Halomethane Gas Exchange in Northern Alaska Coastal Ecosystems
Basic Project Information
Coastal ecosystems are believed to be globally important sources of methyl halides (CH3Br, CH3Cl, and CH3I) to the atmosphere, but fluxes from the arctic coastal zone have not yet been measured. CH3Br and CH3Cl are the dominant carriers of bromine and natural chlorine to the stratosphere, where they catalyze the destruction of ozone. CH3Br is also a widely used agricultural fumigant whose use is regulated by international agreement. CH3I is involved in tropospheric ozone chemistry and aerosol production and is a potential replacement fumigant for CH3Br. Our understanding of the tropospheric budgets of these compounds remains out of balance, with major uncertainties about the magnitude of biosphere-atmosphere fluxes. The biogeochemical cycles of these halomethanes must be understood in order to assess how halogen loading in the atmosphere will respond to changes in public policy, land use, and climate. The proposed project will a) determine whether arctic coastal terrestrial ecosystems are significant sources or sinks of atmospheric methyl halides and chloroform; b) examine the environmental and biological controls on their fluxes; and c) help understand and possibly predict the potential effect that climatic change in the Arctic will have on the overall fluxes of these compounds, based on their biogeochemical controls. Flux chambers will be deployed in coastal tundra ecosystems near Barrow, Alaska, in 2005 and 2006. Air samples will be analyzed by gas chromatography-mass spectrometry for the halomethanes and the inert tracers SF6 and F-113, and the sampling strategy will address the expected spatial and temporal variability of the fluxes. CO2 fluxes will also be measured. This work will complement the prior research of the principal investigator (P.I.) on halomethane fluxes in temperate coastal ecosystems.

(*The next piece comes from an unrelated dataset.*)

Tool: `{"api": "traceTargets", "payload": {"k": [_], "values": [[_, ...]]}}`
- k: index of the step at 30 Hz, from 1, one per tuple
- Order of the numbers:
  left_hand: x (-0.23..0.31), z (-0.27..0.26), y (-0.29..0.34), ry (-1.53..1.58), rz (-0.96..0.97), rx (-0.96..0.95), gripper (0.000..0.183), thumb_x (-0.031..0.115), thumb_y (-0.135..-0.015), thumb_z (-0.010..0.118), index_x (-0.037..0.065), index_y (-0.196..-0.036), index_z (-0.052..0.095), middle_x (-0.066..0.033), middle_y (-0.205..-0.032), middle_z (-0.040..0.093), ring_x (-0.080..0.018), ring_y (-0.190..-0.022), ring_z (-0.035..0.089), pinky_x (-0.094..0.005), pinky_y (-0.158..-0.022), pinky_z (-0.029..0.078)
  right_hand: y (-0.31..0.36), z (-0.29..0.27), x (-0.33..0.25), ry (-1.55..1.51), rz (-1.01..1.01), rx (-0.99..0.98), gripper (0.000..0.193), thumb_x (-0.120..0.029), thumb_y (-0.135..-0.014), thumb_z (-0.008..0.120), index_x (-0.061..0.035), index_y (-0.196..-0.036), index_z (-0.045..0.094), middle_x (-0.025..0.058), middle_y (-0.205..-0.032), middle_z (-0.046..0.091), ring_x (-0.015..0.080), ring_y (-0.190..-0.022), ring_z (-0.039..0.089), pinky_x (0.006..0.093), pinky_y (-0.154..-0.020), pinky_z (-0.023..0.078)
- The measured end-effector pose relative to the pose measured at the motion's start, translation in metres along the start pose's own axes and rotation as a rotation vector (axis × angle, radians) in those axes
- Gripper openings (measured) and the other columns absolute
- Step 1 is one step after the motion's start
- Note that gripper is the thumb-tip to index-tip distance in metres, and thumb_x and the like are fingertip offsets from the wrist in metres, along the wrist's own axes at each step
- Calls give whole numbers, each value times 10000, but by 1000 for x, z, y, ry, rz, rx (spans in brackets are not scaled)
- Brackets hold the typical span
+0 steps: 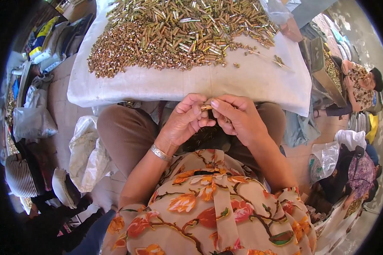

This project will provide scientific training and thesis research opportunities for a doctoral graduate student and 3-6 undergraduate students. The students and P.I. will present results at regional and international geoscience meetings, and results will be published in peer- reviewed journals. Ilisagvik College students from Barrow, Alaska, will be invited to participate in the field research, and two students will be invited to UC-Berkeley to learn the associated laboratory analytical techniques. In concert with the Barrow Arctic Science Consortium, the P.I. and students will participate in science outreach classes at northern Alaskan schools and community centers.